Ingredients
Method
Instructions
- Preheat your oven to 375°F (190°C). Lightly grease a 9x9 inch baking dish or an equivalent 2-quart casserole dish.
- Prepare the filling: In a large bowl, gently toss the frozen rhubarb pieces with the granulated sugar, cornstarch, vanilla extract, and ground cinnamon until evenly coated. Pour the mixture evenly into the prepared baking dish.
- Prepare the topping: In a separate medium bowl, whisk together the all-purpose flour, rolled oats, brown sugar, and salt.

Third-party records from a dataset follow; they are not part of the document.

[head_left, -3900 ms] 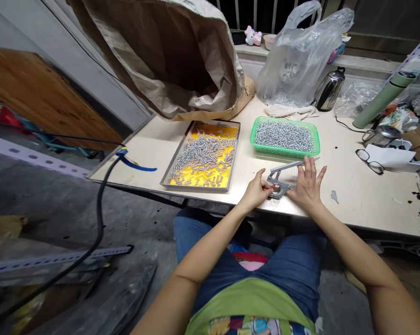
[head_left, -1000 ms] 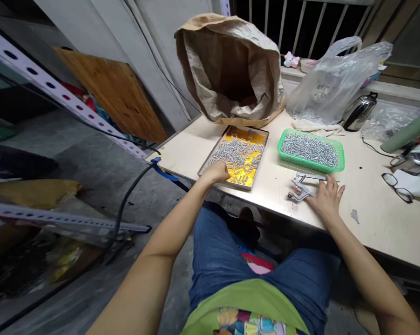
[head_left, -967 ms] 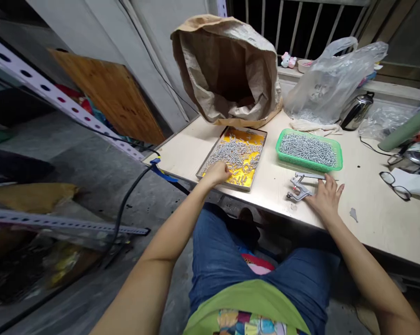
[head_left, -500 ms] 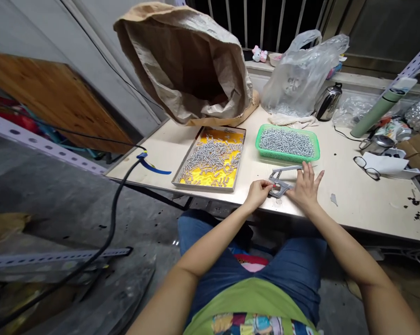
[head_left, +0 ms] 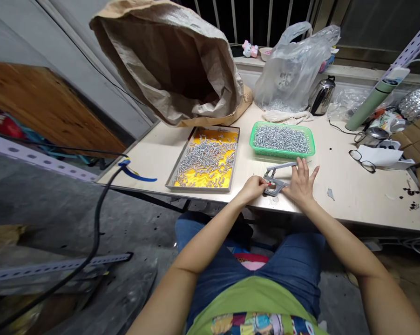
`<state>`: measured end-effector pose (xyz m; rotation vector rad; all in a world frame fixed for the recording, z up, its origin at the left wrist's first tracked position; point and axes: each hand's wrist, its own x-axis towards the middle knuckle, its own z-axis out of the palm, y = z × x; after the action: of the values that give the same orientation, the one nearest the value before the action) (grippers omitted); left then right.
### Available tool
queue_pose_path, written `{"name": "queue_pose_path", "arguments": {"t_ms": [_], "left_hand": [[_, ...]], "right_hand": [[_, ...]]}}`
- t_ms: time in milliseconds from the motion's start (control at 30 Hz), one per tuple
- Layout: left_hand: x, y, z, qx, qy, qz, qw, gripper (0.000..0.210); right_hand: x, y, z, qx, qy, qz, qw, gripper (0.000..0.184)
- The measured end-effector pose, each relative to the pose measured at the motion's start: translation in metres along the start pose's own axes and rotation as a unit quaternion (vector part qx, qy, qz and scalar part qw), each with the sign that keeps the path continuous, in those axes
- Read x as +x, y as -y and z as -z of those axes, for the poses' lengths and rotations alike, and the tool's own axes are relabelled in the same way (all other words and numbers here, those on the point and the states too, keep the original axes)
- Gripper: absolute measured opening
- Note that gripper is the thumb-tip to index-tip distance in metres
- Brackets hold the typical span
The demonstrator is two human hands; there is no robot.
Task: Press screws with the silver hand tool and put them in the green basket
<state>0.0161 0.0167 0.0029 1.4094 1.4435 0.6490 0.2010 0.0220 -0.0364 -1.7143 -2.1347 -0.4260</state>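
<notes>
Grey spring-loaded hand pliers lie at the front edge of the table, with a dark coil spring between the two arms. My right hand grips their handles, thumb on the lower one and fingers over the upper, the outer fingers spread. My left hand is closed in a pinch at the jaw end, where a bit of red shows; what the fingertips hold is too small to tell. Beyond the pliers stands a green plastic basket full of small silvery metal pieces. More such pieces lie loose in a shallow tray with a yellow bottom.
A large open paper sack leans behind the tray. At the back stand a clear plastic bag, a metal kettle and a green cylinder. Eyeglasses lie at right, a blue strap at left.
The whole view has shifted slightly, so the table's things sit further left. Both hands keep nearly the same place on the pliers.
</notes>
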Motion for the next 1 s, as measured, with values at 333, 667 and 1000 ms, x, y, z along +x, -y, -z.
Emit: {"name": "queue_pose_path", "arguments": {"t_ms": [333,667,1000], "left_hand": [[0.002,0.011,-0.004,-0.011,-0.001,-0.014,1.000,0.020],[-0.001,0.012,-0.005,0.094,-0.009,-0.059,0.994,0.013],[-0.005,0.019,-0.005,0.030,-0.002,-0.040,0.999,0.011]], "right_hand": [[-0.001,0.002,0.002,-0.007,-0.012,-0.001,1.000,0.066],[-0.001,0.003,0.006,0.001,0.015,-0.007,1.000,0.065],[0.001,0.001,0.009,0.008,0.003,0.015,1.000,0.055]]}}
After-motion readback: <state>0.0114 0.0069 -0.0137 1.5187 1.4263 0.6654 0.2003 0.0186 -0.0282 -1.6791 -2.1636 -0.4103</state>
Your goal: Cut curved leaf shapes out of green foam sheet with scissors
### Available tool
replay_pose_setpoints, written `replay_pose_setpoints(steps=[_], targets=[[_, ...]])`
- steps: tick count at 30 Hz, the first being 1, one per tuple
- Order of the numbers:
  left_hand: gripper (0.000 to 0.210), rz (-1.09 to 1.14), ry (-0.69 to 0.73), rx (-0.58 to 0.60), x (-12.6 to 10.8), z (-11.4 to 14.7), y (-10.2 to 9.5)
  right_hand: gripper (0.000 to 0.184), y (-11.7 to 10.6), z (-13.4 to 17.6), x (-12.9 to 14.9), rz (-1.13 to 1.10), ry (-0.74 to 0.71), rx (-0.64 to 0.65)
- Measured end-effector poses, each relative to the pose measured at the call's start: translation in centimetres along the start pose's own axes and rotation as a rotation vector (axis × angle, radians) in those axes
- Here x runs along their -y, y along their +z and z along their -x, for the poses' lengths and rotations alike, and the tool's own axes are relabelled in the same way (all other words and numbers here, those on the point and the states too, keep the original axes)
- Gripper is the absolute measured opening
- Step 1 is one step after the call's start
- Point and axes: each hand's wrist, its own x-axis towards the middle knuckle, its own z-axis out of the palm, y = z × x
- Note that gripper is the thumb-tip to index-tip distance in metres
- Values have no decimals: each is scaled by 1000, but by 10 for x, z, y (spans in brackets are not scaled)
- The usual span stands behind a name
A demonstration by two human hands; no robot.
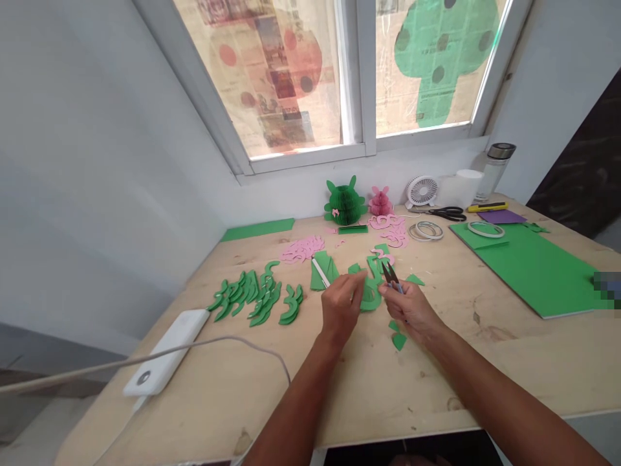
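My right hand (407, 305) grips small thread snips (392, 278) with blue handles, their dark blades apart and pointing away from me. To its left, my left hand (342, 301) is closed with thumb and fingers together; whatever is in the pinch is hidden. Between and just behind the hands lie curved green paper cut-outs (371, 304). Beyond my left hand, a white pen (320, 272) rests across folded green paper (331, 263). Small green scraps (398, 341) lie below the snips.
Stacked green curved pieces (264, 299) and a white power bank (167, 353) with a cable are at left. Pink cut-outs (303, 248), a green honeycomb paper figure (345, 206) and a pink one (381, 202) stand behind. Tape rolls (429, 230), black scissors (449, 213) and green sheets (543, 278) lie right.
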Motion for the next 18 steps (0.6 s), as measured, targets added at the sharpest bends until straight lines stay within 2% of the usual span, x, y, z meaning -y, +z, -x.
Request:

- Cut in the cold, cubed butter using a pastry blender or your fingertips until the mixture resembles coarse, uneven crumbs with some pea-sized pieces remaining.
- Sprinkle the topping mixture evenly over the rhubarb filling. Do not press it down; keep it loose for maximum crispness.

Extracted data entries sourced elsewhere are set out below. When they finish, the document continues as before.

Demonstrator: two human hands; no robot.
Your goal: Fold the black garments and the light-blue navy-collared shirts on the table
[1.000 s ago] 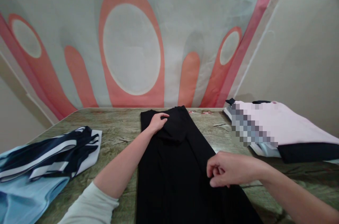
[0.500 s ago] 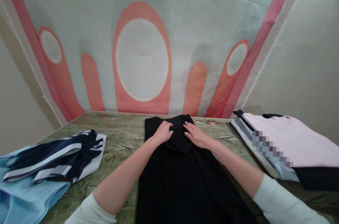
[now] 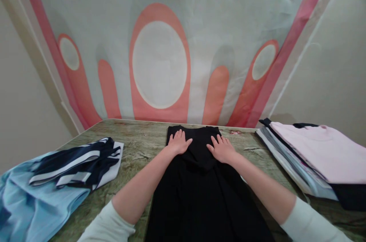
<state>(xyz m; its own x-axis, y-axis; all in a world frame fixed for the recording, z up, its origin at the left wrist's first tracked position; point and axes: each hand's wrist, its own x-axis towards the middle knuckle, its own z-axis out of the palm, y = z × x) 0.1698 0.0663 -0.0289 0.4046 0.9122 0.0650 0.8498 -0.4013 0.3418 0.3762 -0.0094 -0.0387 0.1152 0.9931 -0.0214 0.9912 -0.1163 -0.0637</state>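
Note:
A black garment (image 3: 197,200), perhaps trousers, lies lengthwise on the table with its narrow end near the far edge. Its lower part runs out of the picture at the bottom. My left hand (image 3: 179,142) rests flat on the left side of that far end, fingers spread and pointing away. On the right side, my right hand (image 3: 222,149) also lies on the fabric with its fingers apart. Between the two hands the black cloth shows loose folds.
The wood-patterned table (image 3: 137,150) ends at a patterned wall sheet (image 3: 114,1). To the left lie a navy garment with white stripes (image 3: 77,165) and a light blue garment (image 3: 37,204). At right stands a stack of folded clothes topped by a pink shirt (image 3: 334,154).
Both hands have spread their fingers flatter, and the far end of the black garment looks wider and smoother. The whole view has shifted slightly, so things appear further right.

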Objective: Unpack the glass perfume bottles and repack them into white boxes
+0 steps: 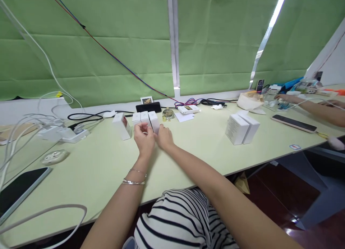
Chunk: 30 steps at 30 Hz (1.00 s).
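Observation:
Three small white boxes stand upright side by side: a left box (pixel 136 117), a middle box (pixel 145 116) and a right box (pixel 153 120) with a narrow dark gap on its left side. My left hand (pixel 145 140) is closed at their near faces, its curled fingers and thumb against the boxes and hiding their lower parts. Against the lower right side of the right box, my right hand (pixel 164 136) is closed, some fingertips out of sight. Left of the row stands another white box (pixel 122 126) with a dark reddish picture on its side.
Two more white boxes (pixel 241 128) stand together at right. Behind the row are a black phone (pixel 148 107), a round glass-like object (pixel 168 113) and white cards (pixel 184 117). Chargers and cables (pixel 71 134) crowd the left. Another person's arm (pixel 318 110) reaches in at far right.

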Tool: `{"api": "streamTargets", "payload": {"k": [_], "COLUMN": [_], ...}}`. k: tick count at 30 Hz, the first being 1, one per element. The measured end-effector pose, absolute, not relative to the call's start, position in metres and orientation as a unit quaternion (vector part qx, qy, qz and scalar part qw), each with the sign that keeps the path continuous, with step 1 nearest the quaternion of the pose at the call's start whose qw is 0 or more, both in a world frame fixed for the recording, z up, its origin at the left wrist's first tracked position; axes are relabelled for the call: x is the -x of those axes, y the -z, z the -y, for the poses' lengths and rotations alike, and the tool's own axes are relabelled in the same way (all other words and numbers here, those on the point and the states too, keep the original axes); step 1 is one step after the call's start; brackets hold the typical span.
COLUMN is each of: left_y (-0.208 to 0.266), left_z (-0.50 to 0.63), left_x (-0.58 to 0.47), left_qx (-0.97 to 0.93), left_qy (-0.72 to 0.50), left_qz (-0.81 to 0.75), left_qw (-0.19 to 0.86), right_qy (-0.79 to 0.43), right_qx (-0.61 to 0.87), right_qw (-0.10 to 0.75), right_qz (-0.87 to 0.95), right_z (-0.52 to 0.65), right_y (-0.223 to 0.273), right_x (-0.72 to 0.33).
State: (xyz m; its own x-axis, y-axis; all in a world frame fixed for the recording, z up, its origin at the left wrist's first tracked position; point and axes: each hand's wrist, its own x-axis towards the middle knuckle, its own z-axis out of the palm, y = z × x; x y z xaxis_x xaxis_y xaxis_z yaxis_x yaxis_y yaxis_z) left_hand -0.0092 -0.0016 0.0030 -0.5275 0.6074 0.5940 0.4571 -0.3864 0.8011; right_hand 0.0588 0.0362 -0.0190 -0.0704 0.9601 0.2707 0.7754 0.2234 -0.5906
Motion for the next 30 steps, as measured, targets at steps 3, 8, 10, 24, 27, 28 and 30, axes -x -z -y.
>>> {"api": "streamTargets", "payload": {"k": [3, 8, 10, 24, 27, 28, 30], "left_y": [0.0, 0.005, 0.007, 0.011, 0.01, 0.009, 0.008], "left_z": [0.0, -0.008, -0.01, -0.011, -0.009, -0.009, -0.007], "left_x": [0.013, 0.023, 0.023, 0.021, 0.019, 0.018, 0.018], "left_qx": [-0.473, -0.442, -0.444, -0.48, -0.492, -0.494, -0.497], "left_qy": [-0.685, -0.694, -0.69, -0.675, -0.668, -0.666, -0.661], "left_qz": [-0.552, -0.567, -0.571, -0.556, -0.553, -0.553, -0.556], "left_qw": [0.05, 0.033, 0.032, 0.069, 0.08, 0.081, 0.089], "right_qy": [-0.152, -0.113, -0.105, 0.096, 0.088, 0.08, 0.059], "right_qx": [0.602, 0.552, 0.524, 0.671, 0.674, 0.672, 0.673], "right_qw": [0.304, 0.272, 0.266, 0.227, 0.201, 0.191, 0.17], "right_qz": [0.722, 0.78, 0.802, 0.699, 0.705, 0.711, 0.717], "right_z": [-0.05, -0.063, -0.064, -0.119, -0.131, -0.134, -0.138], "right_y": [0.02, 0.025, 0.029, 0.039, 0.044, 0.045, 0.046], "right_x": [-0.042, -0.023, -0.018, -0.157, -0.179, -0.181, -0.182]}}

- Bake for 40 to 45 minutes, or until the topping is golden brown and the rhubarb filling is bubbling thickly around the edges. If the topping browns too quickly, loosely cover it with foil for the last 10 minutes.

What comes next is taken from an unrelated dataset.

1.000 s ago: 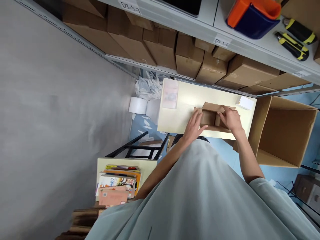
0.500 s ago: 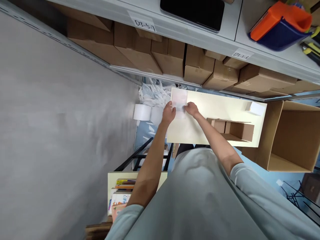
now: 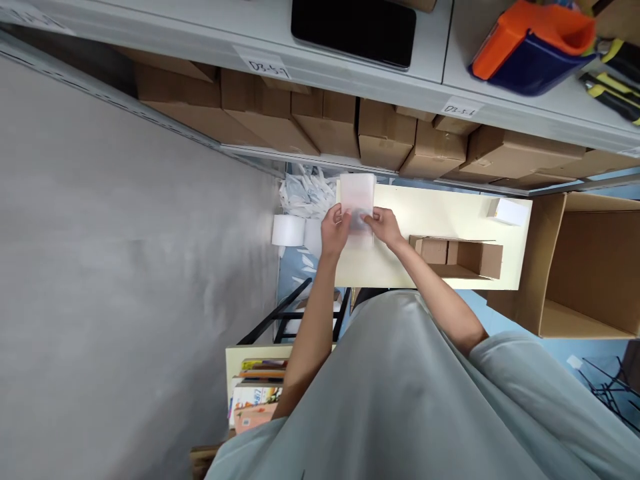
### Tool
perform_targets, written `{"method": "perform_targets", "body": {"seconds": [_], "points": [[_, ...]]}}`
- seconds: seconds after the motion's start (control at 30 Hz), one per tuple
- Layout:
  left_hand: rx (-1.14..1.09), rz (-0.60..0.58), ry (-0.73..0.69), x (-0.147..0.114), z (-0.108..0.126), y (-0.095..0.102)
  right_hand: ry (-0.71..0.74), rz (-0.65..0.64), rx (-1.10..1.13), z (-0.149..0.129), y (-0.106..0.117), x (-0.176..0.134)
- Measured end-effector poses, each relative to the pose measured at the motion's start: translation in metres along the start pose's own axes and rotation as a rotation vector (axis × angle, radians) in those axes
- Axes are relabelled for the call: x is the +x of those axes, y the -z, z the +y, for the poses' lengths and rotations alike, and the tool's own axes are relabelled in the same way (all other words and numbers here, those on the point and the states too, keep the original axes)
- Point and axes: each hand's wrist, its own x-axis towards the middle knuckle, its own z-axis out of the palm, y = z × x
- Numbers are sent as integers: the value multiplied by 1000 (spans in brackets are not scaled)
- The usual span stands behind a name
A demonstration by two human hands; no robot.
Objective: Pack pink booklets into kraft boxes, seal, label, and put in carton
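Observation:
Between my hands is a flat, pale pinkish-white packet (image 3: 358,192), see-through toward its lower end, held over the left end of a cream table (image 3: 395,267). My left hand (image 3: 335,230) grips its left edge, thumb on top. On the opposite edge, my right hand (image 3: 384,225) pinches it with thumb and fingers. What lies inside the packet is too faint to make out. To the right of my right forearm, an open narrow cardboard box (image 3: 491,261) rests on the table, and a small white box (image 3: 510,212) stands behind it.
A large open carton (image 3: 543,267) adjoins the table's right end. Above the far edge runs a grey shelf (image 3: 345,70) with brown boxes (image 3: 385,130) below and a black phone (image 3: 354,30) on top. White rolls (image 3: 289,231) and a grey wall (image 3: 125,267) are left.
The packet appears raised slightly nearer to me and shows more solid and pink. Both hands keep hold of its sides. The whole view has shifted a little.

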Motion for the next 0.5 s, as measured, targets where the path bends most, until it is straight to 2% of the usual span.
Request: {"method": "perform_targets", "body": {"seconds": [0.1,0.23,0.33,0.5], "points": [[-56,-7,-47,-41,48,-8,89,-22,201,-6,41,-60],[-62,-81,-17,-97,97,-37,81,-106,324,4,96,-131],[-46,-183,-27,-131,115,-67,79,-74,405,21,127,-162],[-41,-328,-20,-174,121,-120,22,157,331,52,171,-186]]}}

- Remove from the oven and let the crisp cool for at least 15 minutes before serving, allowing the filling to set slightly.
Notes
This recipe works excellently with frozen rhubarb, eliminating the tedious step of hulling and chopping fresh stalks. For serving, vanilla bean ice cream or homemade whipped cream is highly recommended. If you don't have cornstarch, you can use 3 tablespoons of all-purpose flour instead for thickening.